======== DATA SUPPLIED ========

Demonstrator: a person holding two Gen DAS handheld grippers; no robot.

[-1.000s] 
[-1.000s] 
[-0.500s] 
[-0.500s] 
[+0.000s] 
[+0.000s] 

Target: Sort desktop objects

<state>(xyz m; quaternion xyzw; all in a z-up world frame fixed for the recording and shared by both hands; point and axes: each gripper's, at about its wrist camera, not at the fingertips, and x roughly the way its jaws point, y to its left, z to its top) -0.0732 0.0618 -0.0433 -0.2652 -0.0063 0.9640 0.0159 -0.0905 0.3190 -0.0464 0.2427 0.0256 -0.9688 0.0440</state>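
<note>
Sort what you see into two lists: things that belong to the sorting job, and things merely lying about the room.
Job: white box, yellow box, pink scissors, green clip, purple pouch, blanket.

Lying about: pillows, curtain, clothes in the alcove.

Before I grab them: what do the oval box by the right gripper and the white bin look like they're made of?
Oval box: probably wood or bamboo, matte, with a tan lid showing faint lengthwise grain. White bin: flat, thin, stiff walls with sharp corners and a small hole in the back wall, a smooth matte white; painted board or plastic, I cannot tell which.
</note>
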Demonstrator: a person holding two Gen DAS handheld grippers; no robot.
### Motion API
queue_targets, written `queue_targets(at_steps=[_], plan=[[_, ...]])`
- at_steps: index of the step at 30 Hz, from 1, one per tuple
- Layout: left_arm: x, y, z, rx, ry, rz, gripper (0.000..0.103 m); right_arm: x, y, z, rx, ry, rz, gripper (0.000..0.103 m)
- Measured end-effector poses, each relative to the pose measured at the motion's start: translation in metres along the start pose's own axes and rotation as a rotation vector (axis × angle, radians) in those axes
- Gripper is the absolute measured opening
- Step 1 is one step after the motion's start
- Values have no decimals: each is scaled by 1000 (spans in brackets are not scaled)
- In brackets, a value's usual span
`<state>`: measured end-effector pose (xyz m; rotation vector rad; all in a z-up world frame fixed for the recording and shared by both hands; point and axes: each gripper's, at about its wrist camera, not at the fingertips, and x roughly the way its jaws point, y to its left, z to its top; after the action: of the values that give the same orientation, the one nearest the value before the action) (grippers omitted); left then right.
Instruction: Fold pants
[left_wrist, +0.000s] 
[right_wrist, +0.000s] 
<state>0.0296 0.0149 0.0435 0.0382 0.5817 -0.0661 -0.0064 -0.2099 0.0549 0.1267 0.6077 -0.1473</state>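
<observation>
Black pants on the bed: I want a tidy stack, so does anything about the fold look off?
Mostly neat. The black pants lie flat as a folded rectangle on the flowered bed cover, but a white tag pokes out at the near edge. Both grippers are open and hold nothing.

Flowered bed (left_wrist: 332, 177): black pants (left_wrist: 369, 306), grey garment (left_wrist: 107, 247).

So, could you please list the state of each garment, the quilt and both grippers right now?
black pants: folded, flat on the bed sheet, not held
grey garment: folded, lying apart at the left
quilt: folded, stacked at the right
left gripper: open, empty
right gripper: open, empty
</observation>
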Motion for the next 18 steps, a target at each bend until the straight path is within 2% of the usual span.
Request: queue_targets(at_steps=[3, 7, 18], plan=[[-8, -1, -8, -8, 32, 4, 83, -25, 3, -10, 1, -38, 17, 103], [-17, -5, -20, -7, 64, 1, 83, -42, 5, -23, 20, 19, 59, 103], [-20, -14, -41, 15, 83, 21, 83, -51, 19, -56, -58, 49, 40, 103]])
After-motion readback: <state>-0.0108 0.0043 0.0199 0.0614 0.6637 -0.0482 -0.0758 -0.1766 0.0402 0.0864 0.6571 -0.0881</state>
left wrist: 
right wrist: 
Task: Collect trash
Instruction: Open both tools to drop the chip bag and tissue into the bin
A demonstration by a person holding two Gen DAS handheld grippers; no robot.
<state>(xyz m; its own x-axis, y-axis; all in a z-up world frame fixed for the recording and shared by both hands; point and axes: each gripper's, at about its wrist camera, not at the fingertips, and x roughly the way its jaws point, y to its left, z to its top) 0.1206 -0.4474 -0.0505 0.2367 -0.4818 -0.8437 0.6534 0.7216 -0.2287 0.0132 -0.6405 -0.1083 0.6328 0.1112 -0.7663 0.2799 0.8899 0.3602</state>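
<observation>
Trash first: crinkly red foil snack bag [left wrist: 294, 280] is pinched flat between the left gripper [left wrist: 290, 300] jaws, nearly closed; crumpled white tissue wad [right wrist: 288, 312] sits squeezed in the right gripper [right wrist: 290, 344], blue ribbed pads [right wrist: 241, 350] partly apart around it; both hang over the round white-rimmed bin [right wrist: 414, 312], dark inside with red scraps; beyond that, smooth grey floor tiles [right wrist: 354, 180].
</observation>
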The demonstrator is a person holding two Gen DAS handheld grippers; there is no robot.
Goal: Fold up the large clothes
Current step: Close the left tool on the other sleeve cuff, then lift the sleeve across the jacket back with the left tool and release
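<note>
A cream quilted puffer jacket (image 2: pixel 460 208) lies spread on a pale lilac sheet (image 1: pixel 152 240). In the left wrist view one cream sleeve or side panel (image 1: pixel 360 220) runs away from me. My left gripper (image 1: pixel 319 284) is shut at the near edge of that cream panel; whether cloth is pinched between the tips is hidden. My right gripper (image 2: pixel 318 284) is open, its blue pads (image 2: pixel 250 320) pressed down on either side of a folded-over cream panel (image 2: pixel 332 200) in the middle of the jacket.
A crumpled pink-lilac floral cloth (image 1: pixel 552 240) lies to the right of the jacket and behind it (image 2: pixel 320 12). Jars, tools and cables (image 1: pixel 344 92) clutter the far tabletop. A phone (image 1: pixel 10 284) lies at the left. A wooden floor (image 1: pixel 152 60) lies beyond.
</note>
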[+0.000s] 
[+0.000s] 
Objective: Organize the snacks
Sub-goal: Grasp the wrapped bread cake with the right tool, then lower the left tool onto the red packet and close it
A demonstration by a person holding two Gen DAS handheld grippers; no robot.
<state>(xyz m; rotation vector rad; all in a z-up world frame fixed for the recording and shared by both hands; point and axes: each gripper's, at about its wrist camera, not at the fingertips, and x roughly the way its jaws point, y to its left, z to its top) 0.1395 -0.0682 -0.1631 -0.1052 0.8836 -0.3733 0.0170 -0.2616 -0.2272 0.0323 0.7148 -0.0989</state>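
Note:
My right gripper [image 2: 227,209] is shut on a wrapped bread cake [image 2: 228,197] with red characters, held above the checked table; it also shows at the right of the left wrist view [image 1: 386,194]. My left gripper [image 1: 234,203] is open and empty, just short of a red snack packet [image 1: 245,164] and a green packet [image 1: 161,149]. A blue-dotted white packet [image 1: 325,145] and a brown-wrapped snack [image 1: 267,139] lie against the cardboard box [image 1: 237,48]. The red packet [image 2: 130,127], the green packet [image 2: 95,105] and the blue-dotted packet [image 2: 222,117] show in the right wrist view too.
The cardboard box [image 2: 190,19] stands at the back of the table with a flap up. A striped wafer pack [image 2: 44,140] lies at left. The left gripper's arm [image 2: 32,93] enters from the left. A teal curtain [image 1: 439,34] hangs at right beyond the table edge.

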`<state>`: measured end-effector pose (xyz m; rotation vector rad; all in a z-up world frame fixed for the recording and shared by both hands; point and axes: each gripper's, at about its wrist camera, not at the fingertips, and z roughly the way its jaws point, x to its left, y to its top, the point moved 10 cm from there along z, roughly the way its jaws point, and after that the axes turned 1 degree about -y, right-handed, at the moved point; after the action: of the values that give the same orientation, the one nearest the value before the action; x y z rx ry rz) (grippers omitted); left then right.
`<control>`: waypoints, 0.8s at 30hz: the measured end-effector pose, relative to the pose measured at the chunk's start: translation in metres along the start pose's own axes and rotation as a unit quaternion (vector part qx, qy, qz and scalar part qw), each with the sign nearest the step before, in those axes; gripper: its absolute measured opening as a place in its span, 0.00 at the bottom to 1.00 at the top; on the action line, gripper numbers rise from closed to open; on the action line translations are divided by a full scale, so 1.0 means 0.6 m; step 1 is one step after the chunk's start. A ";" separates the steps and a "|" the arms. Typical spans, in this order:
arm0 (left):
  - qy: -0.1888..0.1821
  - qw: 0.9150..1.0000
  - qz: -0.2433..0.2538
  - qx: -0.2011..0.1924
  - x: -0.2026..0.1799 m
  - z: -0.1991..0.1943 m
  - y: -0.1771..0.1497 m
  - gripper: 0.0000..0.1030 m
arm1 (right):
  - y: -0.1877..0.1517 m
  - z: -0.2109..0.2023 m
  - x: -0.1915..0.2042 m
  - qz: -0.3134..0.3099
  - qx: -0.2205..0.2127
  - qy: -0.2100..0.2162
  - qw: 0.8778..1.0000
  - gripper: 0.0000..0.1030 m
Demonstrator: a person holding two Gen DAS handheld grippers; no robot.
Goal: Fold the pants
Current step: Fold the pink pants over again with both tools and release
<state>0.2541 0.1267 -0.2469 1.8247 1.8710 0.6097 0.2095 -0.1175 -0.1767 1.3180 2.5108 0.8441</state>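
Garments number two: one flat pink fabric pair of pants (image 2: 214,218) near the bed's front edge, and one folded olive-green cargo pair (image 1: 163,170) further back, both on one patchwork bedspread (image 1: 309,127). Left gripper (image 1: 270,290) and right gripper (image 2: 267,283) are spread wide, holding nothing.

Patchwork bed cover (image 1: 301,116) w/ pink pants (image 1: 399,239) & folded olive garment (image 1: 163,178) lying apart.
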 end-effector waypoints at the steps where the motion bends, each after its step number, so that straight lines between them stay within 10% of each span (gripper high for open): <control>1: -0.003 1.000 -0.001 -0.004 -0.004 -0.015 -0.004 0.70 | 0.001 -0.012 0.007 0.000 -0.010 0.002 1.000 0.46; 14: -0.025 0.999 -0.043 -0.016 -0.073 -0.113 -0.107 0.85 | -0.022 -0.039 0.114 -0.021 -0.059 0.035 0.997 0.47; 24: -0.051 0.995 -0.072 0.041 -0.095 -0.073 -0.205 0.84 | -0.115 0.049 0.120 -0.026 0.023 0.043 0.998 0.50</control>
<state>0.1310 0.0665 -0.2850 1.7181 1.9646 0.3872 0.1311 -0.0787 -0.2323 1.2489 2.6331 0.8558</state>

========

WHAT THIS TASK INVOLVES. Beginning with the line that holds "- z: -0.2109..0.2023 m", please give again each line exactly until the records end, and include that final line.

SOLUTION FOR THIS EXERCISE.
  - z: -0.2109..0.2023 m
  - x: -0.1915..0.2042 m
  - qz: -0.3134..0.3099
  - qx: -0.2205..0.2127
  - qy: -0.2100..0.2162
  - qw: 0.8778..1.0000
  - gripper: 0.0000..0.1030 m
Demonstrator: a person holding two Gen DAS handheld grippers; no robot.
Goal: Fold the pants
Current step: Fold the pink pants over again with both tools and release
<state>0.2541 0.1267 -0.2469 1.8247 1.8710 0.6097 0.2095 -0.1175 -0.1767 1.3180 2.5108 0.8441</state>
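Garments number two: one flat pink fabric pair of pants (image 2: 214,218) near the bed's front edge, and one folded olive-green cargo pair (image 1: 163,170) further back, both on one patchwork bedspread (image 1: 309,127). Left gripper (image 1: 270,290) and right gripper (image 2: 267,283) are spread wide, holding nothing.

Patchwork bed cover (image 1: 301,116) w/ pink pants (image 1: 399,239) & folded olive garment (image 1: 163,178) lying apart.
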 end-effector waypoints at the steps where the motion bends, each after its step number, so that straight lines between them stay within 10% of each span (gripper high for open): <control>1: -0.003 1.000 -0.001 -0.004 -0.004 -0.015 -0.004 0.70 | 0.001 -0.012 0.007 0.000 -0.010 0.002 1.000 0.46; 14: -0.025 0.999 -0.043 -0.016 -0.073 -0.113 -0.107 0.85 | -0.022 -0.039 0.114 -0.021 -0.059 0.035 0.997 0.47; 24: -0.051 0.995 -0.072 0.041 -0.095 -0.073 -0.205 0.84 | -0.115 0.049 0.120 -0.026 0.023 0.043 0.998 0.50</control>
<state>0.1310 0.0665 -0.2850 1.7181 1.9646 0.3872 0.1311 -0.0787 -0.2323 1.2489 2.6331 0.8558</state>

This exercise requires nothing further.